----- MATERIAL PROVIDED -----

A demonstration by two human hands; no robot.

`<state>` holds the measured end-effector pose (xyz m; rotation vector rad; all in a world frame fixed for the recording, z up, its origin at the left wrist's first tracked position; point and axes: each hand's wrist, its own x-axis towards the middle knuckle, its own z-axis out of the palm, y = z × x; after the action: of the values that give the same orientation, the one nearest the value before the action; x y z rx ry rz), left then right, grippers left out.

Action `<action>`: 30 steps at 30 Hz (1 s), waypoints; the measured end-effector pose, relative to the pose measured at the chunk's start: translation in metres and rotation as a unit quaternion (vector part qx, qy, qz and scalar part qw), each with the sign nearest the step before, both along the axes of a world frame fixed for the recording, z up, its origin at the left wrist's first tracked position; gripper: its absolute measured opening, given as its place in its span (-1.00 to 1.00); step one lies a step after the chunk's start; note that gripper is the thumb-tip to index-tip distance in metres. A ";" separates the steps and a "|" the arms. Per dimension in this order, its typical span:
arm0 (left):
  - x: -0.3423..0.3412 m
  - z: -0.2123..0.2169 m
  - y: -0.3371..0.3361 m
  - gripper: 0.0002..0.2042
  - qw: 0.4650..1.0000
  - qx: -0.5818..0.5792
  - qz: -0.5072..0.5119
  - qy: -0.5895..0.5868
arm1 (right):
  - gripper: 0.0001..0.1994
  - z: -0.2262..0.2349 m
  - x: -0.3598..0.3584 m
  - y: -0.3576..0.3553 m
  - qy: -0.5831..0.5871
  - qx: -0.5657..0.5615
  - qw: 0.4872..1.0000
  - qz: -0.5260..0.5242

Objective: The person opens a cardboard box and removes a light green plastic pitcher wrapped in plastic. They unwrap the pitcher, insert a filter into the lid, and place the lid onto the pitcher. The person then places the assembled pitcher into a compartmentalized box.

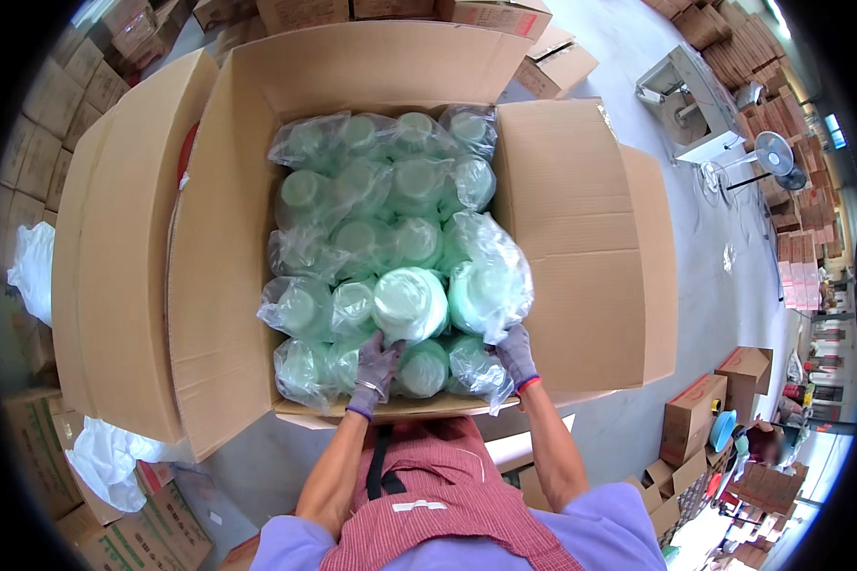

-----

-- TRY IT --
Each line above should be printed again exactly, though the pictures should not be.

-- YOUR SOLUTION --
A demonstration by two human hands; no robot.

`<state>` holds the measured end-effector pose (xyz m; rotation vector rad; all in a world frame fixed for the recording, z up, its origin at the left wrist's first tracked position; point and axes: each hand's wrist, its own x-axis towards the middle knuckle, its own z-axis out of the palm, y = z × x; after the action: of the values that give the same orientation, the one nearest the value before the action; x y z rx ry rz), left then right, grippers left out.

Action `<action>`: 30 steps at 30 Hz (1 s), waypoints; the measured end-effector pose, relative to the pose measured at the chunk's start: translation in metres and rotation as a unit quaternion (vector part qx, qy, qz and scalar part qw), each with the sign nearest the step before, both along the axes of a world frame fixed for the recording, z up, its origin at the left wrist's first tracked position; gripper: its absolute measured opening, given as its place in its span (-1.00 to 1.00); step one lies a step after the chunk's start; note that gripper is the thumb-tip to index-tip distance in metres. A ";" separates the steps and a "|" the arms. Per dimension in this order, its typical span:
arm0 (left):
  - x: -0.3423..0.3412 m
  - z: -0.2123..0.2169 m
  - y: -0.3371..0.3361 m
  - gripper: 0.0002..0.2042
  - qw: 0.4650..1.0000
  - qx: -0.5818..0.5792
  - qz: -0.5072..0.5119
  - qy: -0.5895..0.5868
arm1 (right):
  - gripper: 0.0001..0.1994
  - z: -0.2262..0.2349 m
  - x: -0.3598..0.3584 m
  - y: -0.3576..0.3553 m
  - qy: -0.5831..0.5871
  - qx: -0.5657..0.5615
  - qw: 0.4872..1.0000
  - qz: -0.5260..0.5242

Objective: The person opens a cardboard box and removes a light green plastic pitcher wrapped in plastic. They unwrap the pitcher, insert a filter into the lid, and place the lid onto the pitcher. The person then places the assembled pitcher into a compartmentalized box.

A complete answer has now been given to the exercise.